The system of small object is rotating at 2rad/s. If the object are connected by small light spokes that can be lengthened or shortened. What is the new angular speed if the spokes are shortened to 0.5m
The angular speed of the rotating system will increase when the spokes are shortened. This is because the moment of inertia of the system decreases, which means that the same angular momentum can be achieved with a smaller angular speed.
To calculate the new angular speed, we need to use the conservation of angular momentum:
I₁ω₁ = I₂ω₂
where I₁ and ω₁ are the moment of inertia and angular speed of the system before the spokes are shortened, and I₂ and ω₂ are the moment of inertia and angular speed after the spokes are shortened.
Since the object are small, we can approximate them as point masses and use the formula for the moment of inertia of a point mass:
I = mr²
where m is the mass of each object and r is the distance from the axis of rotation.
Let's assume that each object has a mass of 1 kg and the original distance from the axis of rotation is 1 m.
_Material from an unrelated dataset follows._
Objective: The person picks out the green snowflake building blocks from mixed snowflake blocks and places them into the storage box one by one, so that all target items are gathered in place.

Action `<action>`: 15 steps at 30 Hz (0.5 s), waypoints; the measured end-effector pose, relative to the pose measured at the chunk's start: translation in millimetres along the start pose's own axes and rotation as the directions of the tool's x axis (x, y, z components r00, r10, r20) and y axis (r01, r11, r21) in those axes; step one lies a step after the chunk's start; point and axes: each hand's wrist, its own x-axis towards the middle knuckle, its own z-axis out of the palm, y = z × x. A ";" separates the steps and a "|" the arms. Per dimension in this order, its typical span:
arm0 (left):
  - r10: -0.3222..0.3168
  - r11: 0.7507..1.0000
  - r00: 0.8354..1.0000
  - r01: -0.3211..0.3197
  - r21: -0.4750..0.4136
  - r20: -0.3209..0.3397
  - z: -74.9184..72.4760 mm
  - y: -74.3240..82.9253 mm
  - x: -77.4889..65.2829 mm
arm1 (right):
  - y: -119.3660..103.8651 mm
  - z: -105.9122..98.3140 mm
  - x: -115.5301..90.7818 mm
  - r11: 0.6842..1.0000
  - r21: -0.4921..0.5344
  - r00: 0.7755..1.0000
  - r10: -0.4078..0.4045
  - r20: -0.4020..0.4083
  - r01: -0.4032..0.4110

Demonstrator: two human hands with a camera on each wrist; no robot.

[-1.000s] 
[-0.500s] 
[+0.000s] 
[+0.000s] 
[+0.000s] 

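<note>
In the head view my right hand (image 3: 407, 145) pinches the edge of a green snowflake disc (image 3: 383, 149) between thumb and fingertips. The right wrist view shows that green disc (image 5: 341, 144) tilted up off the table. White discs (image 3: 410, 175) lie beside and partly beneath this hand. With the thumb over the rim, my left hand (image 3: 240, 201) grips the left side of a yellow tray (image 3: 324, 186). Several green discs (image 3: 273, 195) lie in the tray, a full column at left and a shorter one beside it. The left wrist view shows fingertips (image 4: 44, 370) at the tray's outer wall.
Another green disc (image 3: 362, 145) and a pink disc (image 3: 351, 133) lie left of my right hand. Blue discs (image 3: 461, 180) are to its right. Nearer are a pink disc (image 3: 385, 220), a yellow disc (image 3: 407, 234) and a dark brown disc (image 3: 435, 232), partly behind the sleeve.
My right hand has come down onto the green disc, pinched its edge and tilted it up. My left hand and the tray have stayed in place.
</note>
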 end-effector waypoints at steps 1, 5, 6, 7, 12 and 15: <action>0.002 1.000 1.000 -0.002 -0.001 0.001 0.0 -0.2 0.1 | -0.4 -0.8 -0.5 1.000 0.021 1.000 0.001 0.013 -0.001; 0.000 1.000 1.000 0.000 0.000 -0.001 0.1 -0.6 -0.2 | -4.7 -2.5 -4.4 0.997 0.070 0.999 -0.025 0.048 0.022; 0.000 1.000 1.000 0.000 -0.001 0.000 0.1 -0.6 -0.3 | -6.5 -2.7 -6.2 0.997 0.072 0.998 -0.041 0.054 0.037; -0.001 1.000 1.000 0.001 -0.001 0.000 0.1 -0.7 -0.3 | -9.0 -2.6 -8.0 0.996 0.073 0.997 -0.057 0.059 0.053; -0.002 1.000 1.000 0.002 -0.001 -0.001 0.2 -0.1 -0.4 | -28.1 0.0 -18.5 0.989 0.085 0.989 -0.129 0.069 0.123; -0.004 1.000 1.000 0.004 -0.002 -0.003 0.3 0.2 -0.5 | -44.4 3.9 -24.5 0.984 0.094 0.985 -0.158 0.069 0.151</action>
Therefore, the moment of inertia of the system before the spokes are shortened is:
I₁ = 4(1 kg)(1 m)² = 4 kg·m²
When the spokes are shortened to 0.5 m, the new distance from the axis of rotation is halved, which means that the moment of inertia is also halved:
I₂ = 4(1 kg)(0.5 m)² = 1 kg·m²
Now we can solve for ω₂:
I₁ω₁ = I₂ω₂
(4 kg·m²)(2 rad/s) = (1 kg·m²)ω₂
ω₂ = (4 kg·m²)(2 rad/s) / (1 kg·m²)
ω₂ = 8 rad/s
Therefore, the new angular speed of the system is 8 rad/s when the spokes are shortened to 0.5 m.